逃离自己?!他们都互帮互助两次了,陈令藻还欠他一次,他是债主!
……这是梦,是他的梦,所以他想做什么,都是可以的吧?
像是要弥补上次梦里的遗憾,越睢青涩而珍重地压低脑袋,唇瓣缓缓凑向陈令藻的。
他伸出舌尖,在对方的嘴角轻轻舔舐、描摹,再顺着唇线一点点向他的唇珠行进。
待将陈令藻整个唇都舔得水津津的,他用牙齿轻轻咬住唇瓣中间微微凸起的小肉珠,轻轻啃噬,又用舌尖安抚。

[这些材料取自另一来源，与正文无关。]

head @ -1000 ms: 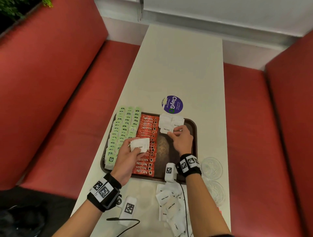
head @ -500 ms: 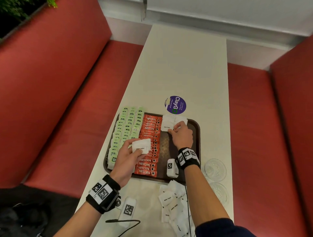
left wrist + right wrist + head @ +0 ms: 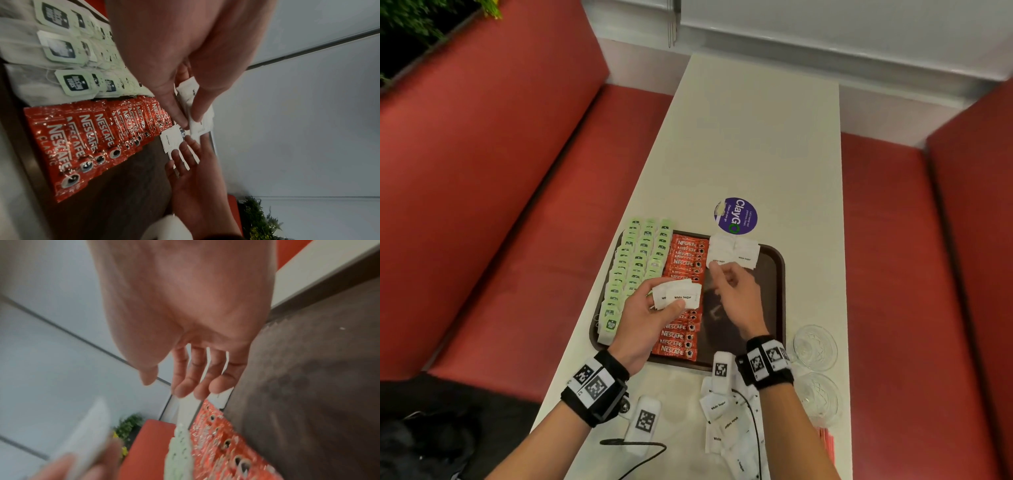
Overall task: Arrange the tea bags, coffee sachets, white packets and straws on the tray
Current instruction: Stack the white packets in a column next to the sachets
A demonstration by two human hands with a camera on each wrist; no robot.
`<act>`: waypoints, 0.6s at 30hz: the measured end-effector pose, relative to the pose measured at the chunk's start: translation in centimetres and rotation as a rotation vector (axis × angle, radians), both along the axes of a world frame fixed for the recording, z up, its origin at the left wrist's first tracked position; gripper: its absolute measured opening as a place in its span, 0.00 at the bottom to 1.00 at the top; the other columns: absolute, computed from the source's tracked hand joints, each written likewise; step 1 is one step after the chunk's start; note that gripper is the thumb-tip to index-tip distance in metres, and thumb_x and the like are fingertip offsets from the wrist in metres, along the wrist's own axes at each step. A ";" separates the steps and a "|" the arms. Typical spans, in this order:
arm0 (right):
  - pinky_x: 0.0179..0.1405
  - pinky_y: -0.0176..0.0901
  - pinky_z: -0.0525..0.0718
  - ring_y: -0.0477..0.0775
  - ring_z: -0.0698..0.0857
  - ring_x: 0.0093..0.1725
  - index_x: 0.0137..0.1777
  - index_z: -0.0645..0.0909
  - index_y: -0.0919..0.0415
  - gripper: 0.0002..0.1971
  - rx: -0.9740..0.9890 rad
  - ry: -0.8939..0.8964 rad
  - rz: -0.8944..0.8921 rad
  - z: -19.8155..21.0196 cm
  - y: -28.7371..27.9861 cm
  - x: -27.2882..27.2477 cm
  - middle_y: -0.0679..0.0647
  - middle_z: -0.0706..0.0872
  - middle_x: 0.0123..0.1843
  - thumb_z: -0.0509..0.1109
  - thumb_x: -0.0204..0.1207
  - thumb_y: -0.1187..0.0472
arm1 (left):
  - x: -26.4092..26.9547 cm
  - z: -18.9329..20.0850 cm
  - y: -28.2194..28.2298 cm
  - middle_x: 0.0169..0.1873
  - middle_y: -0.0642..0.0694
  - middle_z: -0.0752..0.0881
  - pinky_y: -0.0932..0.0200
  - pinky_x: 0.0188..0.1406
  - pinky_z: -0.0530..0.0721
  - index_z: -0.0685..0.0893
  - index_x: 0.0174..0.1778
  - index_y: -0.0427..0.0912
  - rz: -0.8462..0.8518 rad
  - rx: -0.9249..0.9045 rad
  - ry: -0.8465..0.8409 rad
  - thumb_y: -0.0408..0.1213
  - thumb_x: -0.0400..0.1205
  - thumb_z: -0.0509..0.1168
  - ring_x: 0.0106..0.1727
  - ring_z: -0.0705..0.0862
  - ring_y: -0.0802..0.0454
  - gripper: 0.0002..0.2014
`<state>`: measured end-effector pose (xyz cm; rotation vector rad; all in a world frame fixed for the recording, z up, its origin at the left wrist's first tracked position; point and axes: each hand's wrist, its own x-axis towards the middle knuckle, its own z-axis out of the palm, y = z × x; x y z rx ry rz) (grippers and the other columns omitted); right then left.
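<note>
On a dark brown tray (image 3: 777,274), green tea bags (image 3: 635,267) fill the left rows and red Nescafé sachets (image 3: 681,308) the middle column, with two white sugar packets (image 3: 732,251) at the far right corner. The left hand (image 3: 647,322) pinches a small stack of sugar packets (image 3: 678,295) above the sachets, while the right hand (image 3: 736,298), fingers relaxed and holding nothing, hovers just beside it. More loose packets (image 3: 726,425) lie on the white table (image 3: 756,144) near two glass dishes (image 3: 815,346).
</note>
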<state>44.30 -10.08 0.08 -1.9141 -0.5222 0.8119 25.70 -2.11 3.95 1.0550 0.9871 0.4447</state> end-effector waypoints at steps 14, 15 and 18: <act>0.60 0.62 0.92 0.65 0.94 0.54 0.60 0.92 0.56 0.07 0.261 0.229 -0.020 0.7 -5.2 -1.3 0.56 0.96 0.54 0.80 0.86 0.57 | 1.4 -0.5 -1.3 0.64 0.46 0.93 0.41 0.72 0.89 0.85 0.71 0.45 0.002 -0.073 -0.008 0.29 0.89 0.72 0.68 0.91 0.49 0.15; 0.62 0.62 0.92 0.63 0.94 0.56 0.61 0.92 0.54 0.07 0.240 0.205 -0.068 0.4 -5.1 -0.5 0.54 0.97 0.54 0.80 0.86 0.57 | 1.4 -0.6 -1.2 0.66 0.45 0.92 0.42 0.73 0.89 0.85 0.72 0.44 0.012 -0.107 -0.016 0.28 0.90 0.69 0.69 0.91 0.48 0.15; 0.64 0.60 0.93 0.53 0.95 0.51 0.60 0.91 0.50 0.07 0.113 0.064 -0.216 -1.2 -4.8 2.6 0.46 0.97 0.50 0.81 0.85 0.56 | 1.2 -0.9 -0.9 0.69 0.42 0.90 0.44 0.71 0.90 0.84 0.73 0.43 0.011 -0.124 -0.010 0.26 0.91 0.67 0.71 0.90 0.46 0.16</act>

陈令藻的嘴巴和陈令藻的手一样好吃,更软一些,香香的,比他吃过的任何口味的果冻都更甜、更让他魂牵梦萦。
不知道是呆住了还是其他原因,梦中的陈令藻乖得不像样,越睢很满意。
所有的缺憾,现在终于得到弥补。
……
陈令藻脑中爆开烟花。
他好像被越睢传染了,也醉了。
他在做梦吧。陈令藻放空想,唇上濡湿的感触又让他双目重新聚焦。
不合时宜地,陈令藻有些想笑。
宠物随主人,雪球舔他手指和越睢舔他嘴巴的动作都有些相像,一下一下的,细细密密的,像在填涂儿童画,势必要做到一处不落,细致而耐心。
陈令藻怀疑越睢是在模仿雪球舔水喝。 “……越睢,你起来点。”
越睢继续埋头舔,甚至越来越近,高挺的鼻梁相应地在陈令藻脸边乱蹭。
“越睢。”陈令藻沉声,“别舔——”
陈令藻猛地一顿,瞳孔骤缩,微张的嘴开开合合,不知道要说什么。
在这时,越睢再次埋头,轻轻地用舌尖触碰他的。
……
第二天醒来,越睢头痛欲裂,一起身,发觉上身凉飕飕的,低头一看,自己什么都没穿。